Synfig is a powerful tool to create animation. But I always felt that it lacks a proper project/asset management which is crucial to create longer animations. Compositing and audio support is also barebone. In my opinion, there’s a lot of room for improvements and hence I don’t think it’s production ready yet.
But if you’re ready to work around its shortcomings and use other softwares along with synfig in your production pipline, you may be able to create an animated feature film.
1 major downside is that there’s no real time rendering; the viewport is slow when trying to playback animations even if you have the “future and past frames” button enabled depending on how much you have going on… on the timeline, it will take a while. Linking objects is also a concern, the program does crash from time to time depending on what you are doing. There’s a lot that I didn’t see before, but I’ll have to breakdown all this in a video
Have to agree with both of you guys… There’s a a lot of work to be done on Synfig before I would call it 100% production ready. Motion graphics is its strength for myself at the moment. But Character animation, and multi-character work I would avoid due to the weight such work would put on Synfig.

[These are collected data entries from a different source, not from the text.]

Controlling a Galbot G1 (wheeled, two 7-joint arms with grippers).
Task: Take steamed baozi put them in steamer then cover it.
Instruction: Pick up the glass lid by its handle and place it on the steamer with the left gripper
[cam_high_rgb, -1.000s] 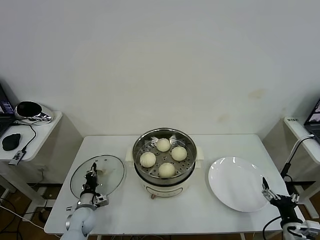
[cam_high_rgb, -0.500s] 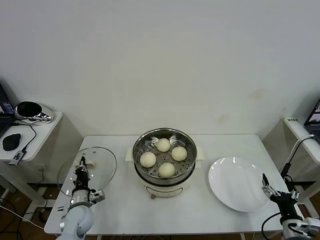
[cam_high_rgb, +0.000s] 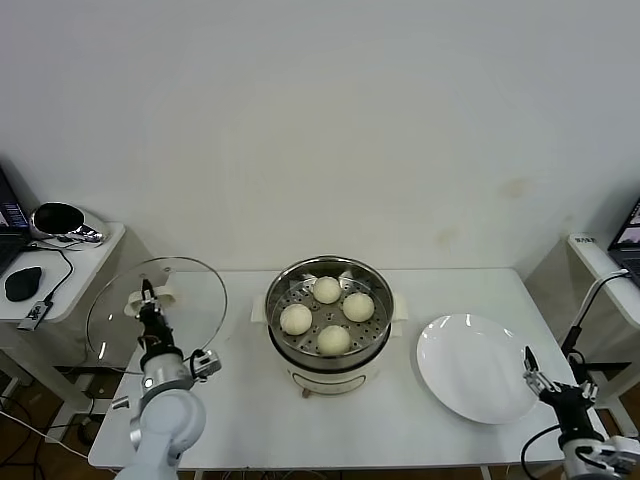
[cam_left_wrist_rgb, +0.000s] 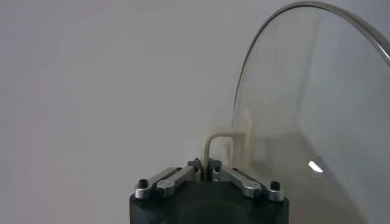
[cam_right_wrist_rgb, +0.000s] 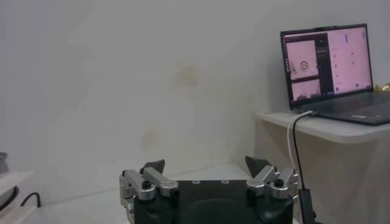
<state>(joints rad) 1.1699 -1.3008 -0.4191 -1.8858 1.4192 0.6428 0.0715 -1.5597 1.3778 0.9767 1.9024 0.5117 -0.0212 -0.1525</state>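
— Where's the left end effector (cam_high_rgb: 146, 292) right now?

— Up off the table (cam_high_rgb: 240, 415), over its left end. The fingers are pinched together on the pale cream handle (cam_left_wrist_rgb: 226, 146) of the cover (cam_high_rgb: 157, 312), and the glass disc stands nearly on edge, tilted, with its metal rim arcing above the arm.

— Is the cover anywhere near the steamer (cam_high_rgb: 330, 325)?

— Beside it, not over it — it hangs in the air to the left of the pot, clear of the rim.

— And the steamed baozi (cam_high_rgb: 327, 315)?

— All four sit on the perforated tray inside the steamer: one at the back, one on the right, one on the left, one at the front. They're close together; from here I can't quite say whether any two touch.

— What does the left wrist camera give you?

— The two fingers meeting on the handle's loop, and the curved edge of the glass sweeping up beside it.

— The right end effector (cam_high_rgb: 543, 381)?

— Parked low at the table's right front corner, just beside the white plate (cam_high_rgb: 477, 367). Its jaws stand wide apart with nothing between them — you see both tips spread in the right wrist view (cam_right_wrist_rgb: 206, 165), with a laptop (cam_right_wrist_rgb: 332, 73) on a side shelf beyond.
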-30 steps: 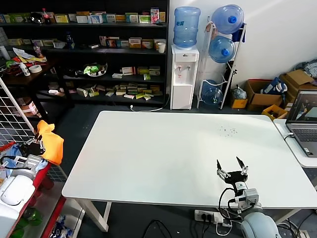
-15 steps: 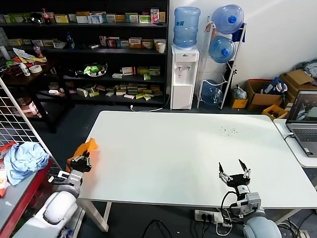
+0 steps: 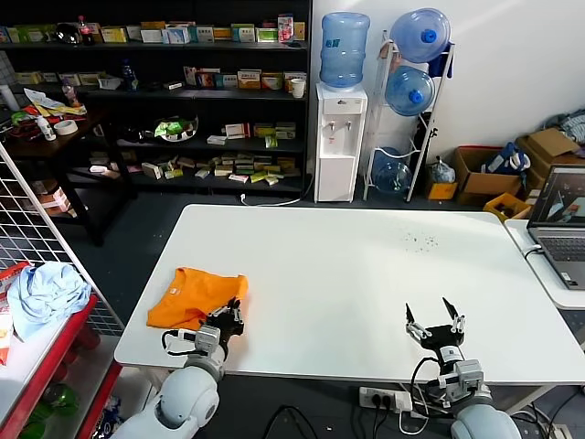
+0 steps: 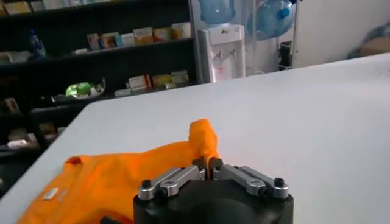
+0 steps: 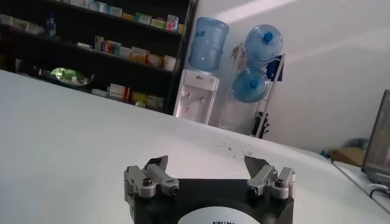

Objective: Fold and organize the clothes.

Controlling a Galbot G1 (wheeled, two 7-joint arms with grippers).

Also render issues I’m seeing here when it comes to scaling items is an issue.
see this example here :: Star Wars inifinity scroll test
My latest investigation on pipelines at different studios shows that Synfig can be effectively used as specific part of production workflow.
This is workflow what I mean:
- Draft keyframes are painted in some raster editor - i.e. Krita, OpenToonz, Pencil 2D or any other tool. The keyframes have wide spaces. In Japanese animation this is stage of 1st key and (optionally) 2nd key.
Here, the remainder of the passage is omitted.